OLAP: De-normalized large database. Speed is issue due to largern database and de-normalizing will improve performance as there will be lesser tables to scan while performing tasks.
This adopts star,snowflake or fact constellation mode of subject-oriented database
design.

Back up and System Administration

OLTP: Regular Database backup and system administration can do the job.

OLAP: Reloading the OLTP data is good considered as good backup option.

Describes the foreign key columns in fact table and dimension table?

Foreign keys of dimension tables are primary keys of entity tables.
Foreign keys of facts tables are primary keys of Dimension tables.

What is Data Mining?

Data Mining is the process of analyzing data from different perspectives and summarizing
it into useful information.

What is the difference between view and materialized view?

A view takes the output of a query and makes it appear like a virtual
table and it can be used in place of tables.

A materialized view provides indirect access to table data by storing
the results of a query in a separate schema object.

What is ODS?

ODS is abbreviation of Operational Data Store.
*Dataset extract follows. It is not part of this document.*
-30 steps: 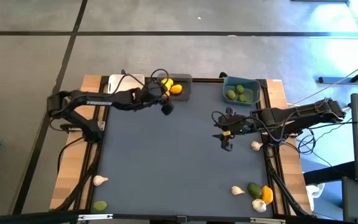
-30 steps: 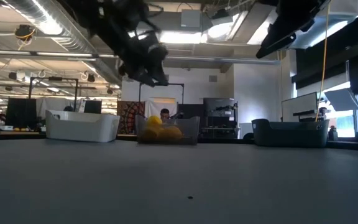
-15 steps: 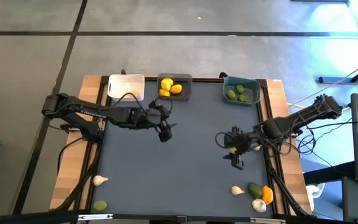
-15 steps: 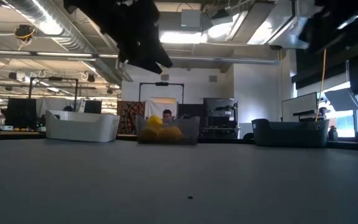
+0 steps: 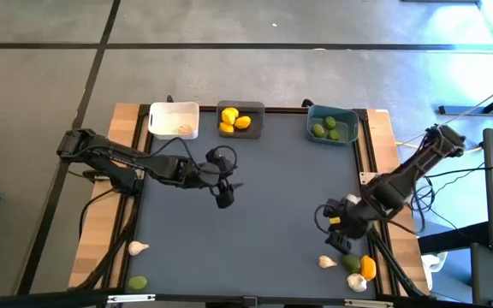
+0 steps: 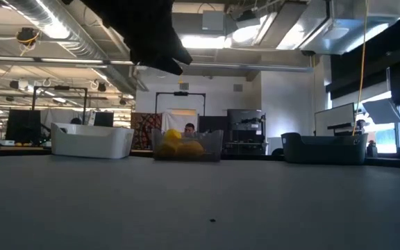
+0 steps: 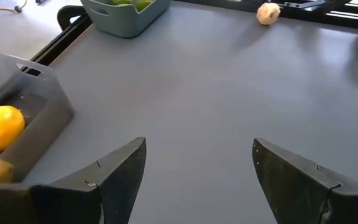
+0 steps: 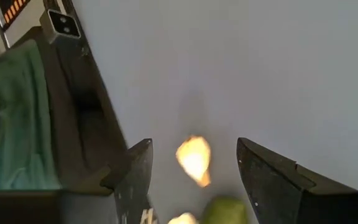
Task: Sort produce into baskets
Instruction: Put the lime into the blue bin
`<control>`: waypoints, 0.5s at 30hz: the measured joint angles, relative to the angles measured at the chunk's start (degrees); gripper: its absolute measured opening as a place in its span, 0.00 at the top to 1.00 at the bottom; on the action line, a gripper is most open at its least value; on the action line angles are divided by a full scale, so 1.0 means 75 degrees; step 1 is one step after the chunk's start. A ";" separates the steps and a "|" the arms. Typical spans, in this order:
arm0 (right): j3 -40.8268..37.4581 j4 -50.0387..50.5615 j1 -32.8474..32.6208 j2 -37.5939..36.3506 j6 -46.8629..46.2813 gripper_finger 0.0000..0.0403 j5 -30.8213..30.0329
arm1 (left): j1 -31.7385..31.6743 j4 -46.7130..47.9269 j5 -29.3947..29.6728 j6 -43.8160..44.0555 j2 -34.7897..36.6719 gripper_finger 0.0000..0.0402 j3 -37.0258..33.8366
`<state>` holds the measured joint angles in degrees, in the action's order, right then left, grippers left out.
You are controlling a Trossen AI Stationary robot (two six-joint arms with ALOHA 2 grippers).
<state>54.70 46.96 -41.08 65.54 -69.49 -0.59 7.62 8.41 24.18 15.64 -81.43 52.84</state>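
From above, the left gripper (image 5: 223, 193) hangs over the middle of the grey table (image 5: 264, 222), fingers spread and empty. The right gripper (image 5: 342, 239) sits near the table's right front corner, just above a garlic bulb (image 5: 327, 262), a lime (image 5: 350, 259), an orange fruit (image 5: 367, 268) and a second bulb (image 5: 357, 281). Along the far edge stand the white basket (image 5: 175, 120), the dark grey basket (image 5: 240, 119) holding lemons (image 5: 232, 121), and the teal basket (image 5: 331, 125) holding limes (image 5: 326, 128). Another bulb (image 5: 137, 248) and lime (image 5: 137, 281) lie at the front left.

At table level, the three baskets line the far edge, lemons (image 6: 179, 144) showing in the middle one; a dark arm crosses overhead.

Past the left wrist, its fingers (image 7: 120, 174) stand wide apart with bare table between them.

Past the right wrist, its fingers (image 8: 135, 174) are wide open, a garlic bulb (image 8: 194, 159) between them but untouched, its long axis running roughly along the fingers. No writing can be read.
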 joint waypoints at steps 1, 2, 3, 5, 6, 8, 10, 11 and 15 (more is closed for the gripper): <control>0.0000 0.0003 -0.0134 0.0000 -0.0246 0.42 -0.0088 | 0.0011 0.0002 0.0000 -0.0001 -0.0003 0.28 0.0000; 0.0000 0.0008 -0.0251 0.0000 -0.0522 0.42 -0.0214 | 0.0012 0.0003 0.0000 0.0001 -0.0003 0.28 0.0000; 0.0000 0.0032 -0.0353 0.0000 -0.0793 0.42 -0.0316 | 0.0006 0.0007 0.0000 0.0015 -0.0003 0.28 0.0000; 0.0000 0.0174 -0.0548 0.0000 -0.1347 0.42 -0.0369 | 0.0005 0.0014 0.0009 0.0043 -0.0003 0.28 0.0000; 0.0000 0.0239 -0.0651 0.0025 -0.1594 0.40 -0.0377 | 0.0003 0.0011 0.0009 0.0040 -0.0003 0.28 0.0000; 0.0003 0.0413 -0.0830 0.0099 -0.2100 0.37 -0.0365 | 0.0003 0.0011 0.0009 0.0011 -0.0003 0.28 0.0000; 0.0003 0.0552 -0.1045 0.0193 -0.2496 0.32 -0.0230 | 0.0003 0.0011 0.0009 0.0009 -0.0006 0.28 0.0000; 0.0003 0.0561 -0.1156 0.0255 -0.2679 0.30 -0.0156 | 0.0003 0.0010 0.0009 0.0011 -0.0006 0.28 0.0000; 0.0003 0.0552 -0.1546 0.0587 -0.3290 0.23 0.0147 | 0.0003 0.0009 0.0008 0.0044 -0.0006 0.28 0.0000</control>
<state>54.72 51.10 -52.67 69.94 -94.17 0.52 7.64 8.47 24.25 15.98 -81.47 52.84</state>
A database structure that is a repository
for near real-time operational data rather than long term trend data.
The ODS may further become the enterprise shared operational database,
allowing operational systems that are being reengineered to use the ODS as there operation databases.

What is VLDB?

VLDB is abbreviation of Very Large DataBase. A one terabyte database would normally be considered to be a VLDB. Typically, these are decision support systems or transaction processing applications serving large numbers of users.

Is OLTP database is design optimal for Data Warehouse?
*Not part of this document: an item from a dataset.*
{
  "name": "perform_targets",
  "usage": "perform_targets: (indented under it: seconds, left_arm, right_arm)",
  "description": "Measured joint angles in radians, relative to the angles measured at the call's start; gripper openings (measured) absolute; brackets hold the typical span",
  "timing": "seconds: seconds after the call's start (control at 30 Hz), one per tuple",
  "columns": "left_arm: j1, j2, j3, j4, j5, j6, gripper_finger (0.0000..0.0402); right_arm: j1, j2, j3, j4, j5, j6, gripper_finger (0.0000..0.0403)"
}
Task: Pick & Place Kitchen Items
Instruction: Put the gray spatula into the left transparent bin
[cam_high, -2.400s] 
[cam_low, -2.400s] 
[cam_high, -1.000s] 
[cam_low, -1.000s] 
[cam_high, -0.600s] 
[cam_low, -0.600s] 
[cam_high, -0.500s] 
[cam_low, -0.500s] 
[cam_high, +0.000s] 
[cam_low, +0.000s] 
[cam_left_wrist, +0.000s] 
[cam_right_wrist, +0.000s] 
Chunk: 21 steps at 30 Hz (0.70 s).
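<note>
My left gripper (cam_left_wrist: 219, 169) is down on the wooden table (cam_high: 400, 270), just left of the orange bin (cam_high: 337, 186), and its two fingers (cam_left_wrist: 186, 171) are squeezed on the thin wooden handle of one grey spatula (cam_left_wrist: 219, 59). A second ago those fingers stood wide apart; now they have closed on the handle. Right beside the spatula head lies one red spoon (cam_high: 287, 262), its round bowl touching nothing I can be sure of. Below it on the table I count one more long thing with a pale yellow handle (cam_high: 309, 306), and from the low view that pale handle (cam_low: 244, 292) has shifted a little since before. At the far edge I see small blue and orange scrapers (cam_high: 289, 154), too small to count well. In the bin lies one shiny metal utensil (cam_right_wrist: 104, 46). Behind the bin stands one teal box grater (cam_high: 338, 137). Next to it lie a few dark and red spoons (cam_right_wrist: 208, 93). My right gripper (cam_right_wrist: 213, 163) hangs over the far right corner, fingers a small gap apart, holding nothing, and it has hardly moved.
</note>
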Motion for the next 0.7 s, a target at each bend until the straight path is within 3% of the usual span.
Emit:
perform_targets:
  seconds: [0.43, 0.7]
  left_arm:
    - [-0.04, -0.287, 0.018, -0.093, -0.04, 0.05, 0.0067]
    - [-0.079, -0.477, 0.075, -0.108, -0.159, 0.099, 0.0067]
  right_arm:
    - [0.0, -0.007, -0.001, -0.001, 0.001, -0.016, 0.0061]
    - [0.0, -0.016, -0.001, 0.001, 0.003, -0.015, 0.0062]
No. OLTP database tables are normalized and it will add additional time to queries to return results. Additionally OLTP database is smaller and it does not contain longer period (many years) data, which needs to be analyzed.
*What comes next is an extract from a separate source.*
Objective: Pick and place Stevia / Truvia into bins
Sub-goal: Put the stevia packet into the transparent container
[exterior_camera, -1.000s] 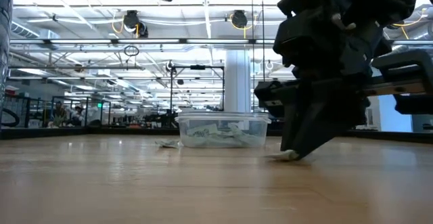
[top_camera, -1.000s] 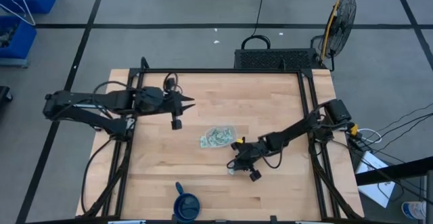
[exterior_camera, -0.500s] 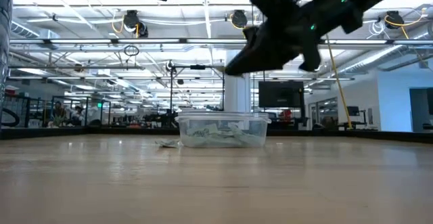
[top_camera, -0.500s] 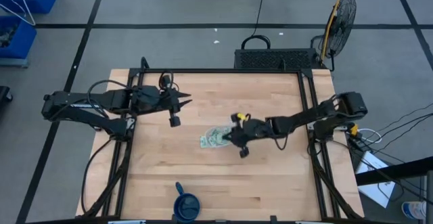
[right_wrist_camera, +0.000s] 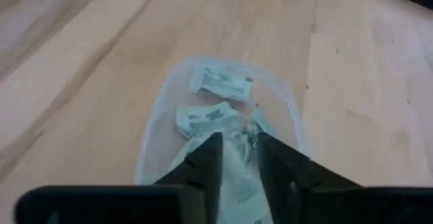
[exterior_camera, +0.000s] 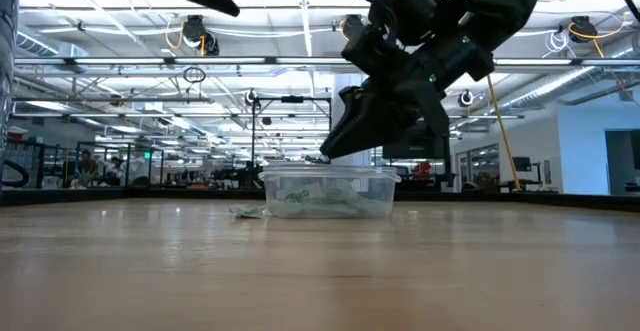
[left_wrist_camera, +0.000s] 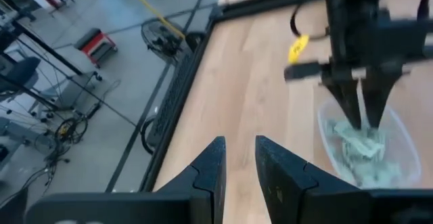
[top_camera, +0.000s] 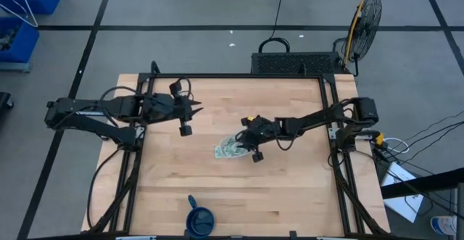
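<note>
The clear plastic tub (top_camera: 236,146) stands mid-table with several pale green and white sachets (right_wrist_camera: 220,82) in it. One more sachet (top_camera: 218,151) lies flat on the table just left of the tub. My right gripper (top_camera: 239,141) hovers over the tub's rim (exterior_camera: 330,174), shut on a sachet (left_wrist_camera: 362,97). My left gripper (top_camera: 197,110) hangs above the table's far left part, its fingers (left_wrist_camera: 211,166) slightly apart and empty. My right gripper pinches one sachet (right_wrist_camera: 237,162) between its two fingers. The fingers slant down toward the table's left. The sachet lies along the gap between them, lifted clear, above the tub's inside. Which part of the sachet the fingers are on is hidden by the fingers.
A dark blue round cup (top_camera: 200,219) stands at the table's near edge, left of the middle. Bare wood lies to the tub's right and toward the near edge. A black frame (top_camera: 330,117) runs along the table's sides.
My right gripper has risen from the table surface at the near right of the tub, carrying a sachet. It has gone toward the far and left sides, then come down over the tub. My left gripper has hardly moved.
</note>
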Controlling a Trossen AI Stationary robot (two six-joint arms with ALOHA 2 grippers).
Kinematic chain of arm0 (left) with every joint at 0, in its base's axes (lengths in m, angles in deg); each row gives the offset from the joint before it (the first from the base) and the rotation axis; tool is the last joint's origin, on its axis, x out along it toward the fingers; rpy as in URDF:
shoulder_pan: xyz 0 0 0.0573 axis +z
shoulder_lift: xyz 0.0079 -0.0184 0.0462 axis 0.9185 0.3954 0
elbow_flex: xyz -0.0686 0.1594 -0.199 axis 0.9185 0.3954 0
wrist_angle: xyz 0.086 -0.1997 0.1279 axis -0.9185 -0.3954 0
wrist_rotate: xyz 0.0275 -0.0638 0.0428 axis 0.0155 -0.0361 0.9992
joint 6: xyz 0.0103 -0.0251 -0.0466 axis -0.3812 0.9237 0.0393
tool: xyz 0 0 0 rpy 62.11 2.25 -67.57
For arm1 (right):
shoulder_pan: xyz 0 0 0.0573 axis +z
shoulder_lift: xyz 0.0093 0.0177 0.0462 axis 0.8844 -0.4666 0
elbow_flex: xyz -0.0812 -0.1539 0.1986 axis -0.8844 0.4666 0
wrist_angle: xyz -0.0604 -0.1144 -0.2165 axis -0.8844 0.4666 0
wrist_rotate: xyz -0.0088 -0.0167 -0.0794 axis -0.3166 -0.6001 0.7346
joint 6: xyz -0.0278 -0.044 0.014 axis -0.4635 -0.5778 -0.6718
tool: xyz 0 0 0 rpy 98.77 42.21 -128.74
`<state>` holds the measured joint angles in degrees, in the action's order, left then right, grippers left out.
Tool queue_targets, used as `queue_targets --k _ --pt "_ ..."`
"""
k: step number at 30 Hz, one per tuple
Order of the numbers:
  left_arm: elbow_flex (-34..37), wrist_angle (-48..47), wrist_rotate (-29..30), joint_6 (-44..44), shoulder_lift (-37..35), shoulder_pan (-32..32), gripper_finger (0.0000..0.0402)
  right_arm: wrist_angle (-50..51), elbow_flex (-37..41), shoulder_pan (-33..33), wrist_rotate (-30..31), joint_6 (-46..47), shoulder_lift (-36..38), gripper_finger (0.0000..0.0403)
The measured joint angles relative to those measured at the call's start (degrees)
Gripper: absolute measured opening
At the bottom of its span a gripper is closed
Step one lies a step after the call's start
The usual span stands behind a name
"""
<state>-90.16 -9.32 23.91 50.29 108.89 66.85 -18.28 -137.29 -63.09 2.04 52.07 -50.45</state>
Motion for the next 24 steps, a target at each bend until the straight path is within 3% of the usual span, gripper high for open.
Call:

A OLTP system is basically ER model and not Dimensional Model.
If a complex query is executed on a OLTP system,it may cause a heavy overhead on the OLTP server that will affect the normal business processes.

If de-normalized is improves data warehouse processes, why fact table is in normal form?

Foreign keys of facts tables are primary keys of Dimension tables. It is clear that fact table contains columns which are primary key to other table that itself make normal form table.

What are lookup tables?

A lookup table is the table placed on the target table based upon the primary key of the target,
it just updates the table by allowing only modified (new or updated) records based on the lookup condition.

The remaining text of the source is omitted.